Upon completion you will be able to:

  • contribute to the creation of the annual internal audit plan
  • explain the purpose of and create an engagement plan / terms of reference
  • outline the stages involved in a risk-based approach to audit planning and engagement
  • identify the features of the framework in which internal audit and assurance operate
  • design an appropriate audit testing programme
  • assess audit evidence
  • report audit findings in an appropriate format
  • conduct effective follow up work.

Course programme

Strategic planning

  • describe the purpose of the audit strategy
  • explain the difference between strategic, annual and engagement plans
  • describe the process of setting the audit strategy
  • outline how the audit strategy can be documented and communicated.

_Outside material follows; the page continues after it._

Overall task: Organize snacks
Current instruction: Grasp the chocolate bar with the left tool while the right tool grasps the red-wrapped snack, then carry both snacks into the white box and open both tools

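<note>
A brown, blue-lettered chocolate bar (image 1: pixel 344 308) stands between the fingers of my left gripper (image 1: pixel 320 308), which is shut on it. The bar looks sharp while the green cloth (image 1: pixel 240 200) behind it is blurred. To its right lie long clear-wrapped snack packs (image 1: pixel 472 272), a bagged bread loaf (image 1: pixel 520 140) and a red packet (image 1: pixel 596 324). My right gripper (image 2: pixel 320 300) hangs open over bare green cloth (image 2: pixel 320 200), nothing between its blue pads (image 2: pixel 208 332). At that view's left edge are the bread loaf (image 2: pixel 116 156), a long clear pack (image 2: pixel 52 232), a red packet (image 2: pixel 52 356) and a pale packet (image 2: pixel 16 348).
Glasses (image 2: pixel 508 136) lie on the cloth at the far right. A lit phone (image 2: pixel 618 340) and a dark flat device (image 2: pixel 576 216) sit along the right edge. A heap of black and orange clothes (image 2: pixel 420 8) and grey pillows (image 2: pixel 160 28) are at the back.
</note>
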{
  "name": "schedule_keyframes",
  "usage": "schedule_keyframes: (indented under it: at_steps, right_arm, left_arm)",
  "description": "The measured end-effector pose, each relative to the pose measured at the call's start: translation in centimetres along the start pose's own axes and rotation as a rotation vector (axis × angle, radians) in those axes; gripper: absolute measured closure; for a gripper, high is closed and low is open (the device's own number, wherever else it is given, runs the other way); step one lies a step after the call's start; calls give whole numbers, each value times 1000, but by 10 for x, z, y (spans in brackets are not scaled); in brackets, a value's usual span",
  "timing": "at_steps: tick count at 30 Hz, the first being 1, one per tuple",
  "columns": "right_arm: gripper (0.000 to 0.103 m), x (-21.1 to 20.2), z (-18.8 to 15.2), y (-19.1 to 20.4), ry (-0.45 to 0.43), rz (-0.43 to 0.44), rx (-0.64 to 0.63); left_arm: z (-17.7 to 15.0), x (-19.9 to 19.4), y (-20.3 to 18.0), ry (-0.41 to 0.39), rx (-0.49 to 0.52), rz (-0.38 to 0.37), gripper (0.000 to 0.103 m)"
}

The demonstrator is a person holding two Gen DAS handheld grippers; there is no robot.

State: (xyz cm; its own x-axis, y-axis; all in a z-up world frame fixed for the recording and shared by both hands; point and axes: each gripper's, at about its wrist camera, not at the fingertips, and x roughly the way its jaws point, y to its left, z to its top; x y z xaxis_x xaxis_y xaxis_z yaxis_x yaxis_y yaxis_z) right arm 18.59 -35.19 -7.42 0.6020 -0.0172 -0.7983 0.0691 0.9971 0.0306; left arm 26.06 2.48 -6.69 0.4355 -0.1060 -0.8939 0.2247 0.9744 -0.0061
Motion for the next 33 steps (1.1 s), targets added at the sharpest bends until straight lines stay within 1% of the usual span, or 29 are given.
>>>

Risk-based internal audit planning

  • outline the stages involved in a risk-based approach to audit planning and engagement, including how to assess risk maturity and the control environment
  • explain why internal audit seeks to assure itself of the reliability of risk management process before developing the audit plan.

Engagement planning

  • provide examples of the key sources of information needed for the preparation of the audit engagement plan
  • explain how the audit scope is determined
  • understand the elements that build the risk matrices.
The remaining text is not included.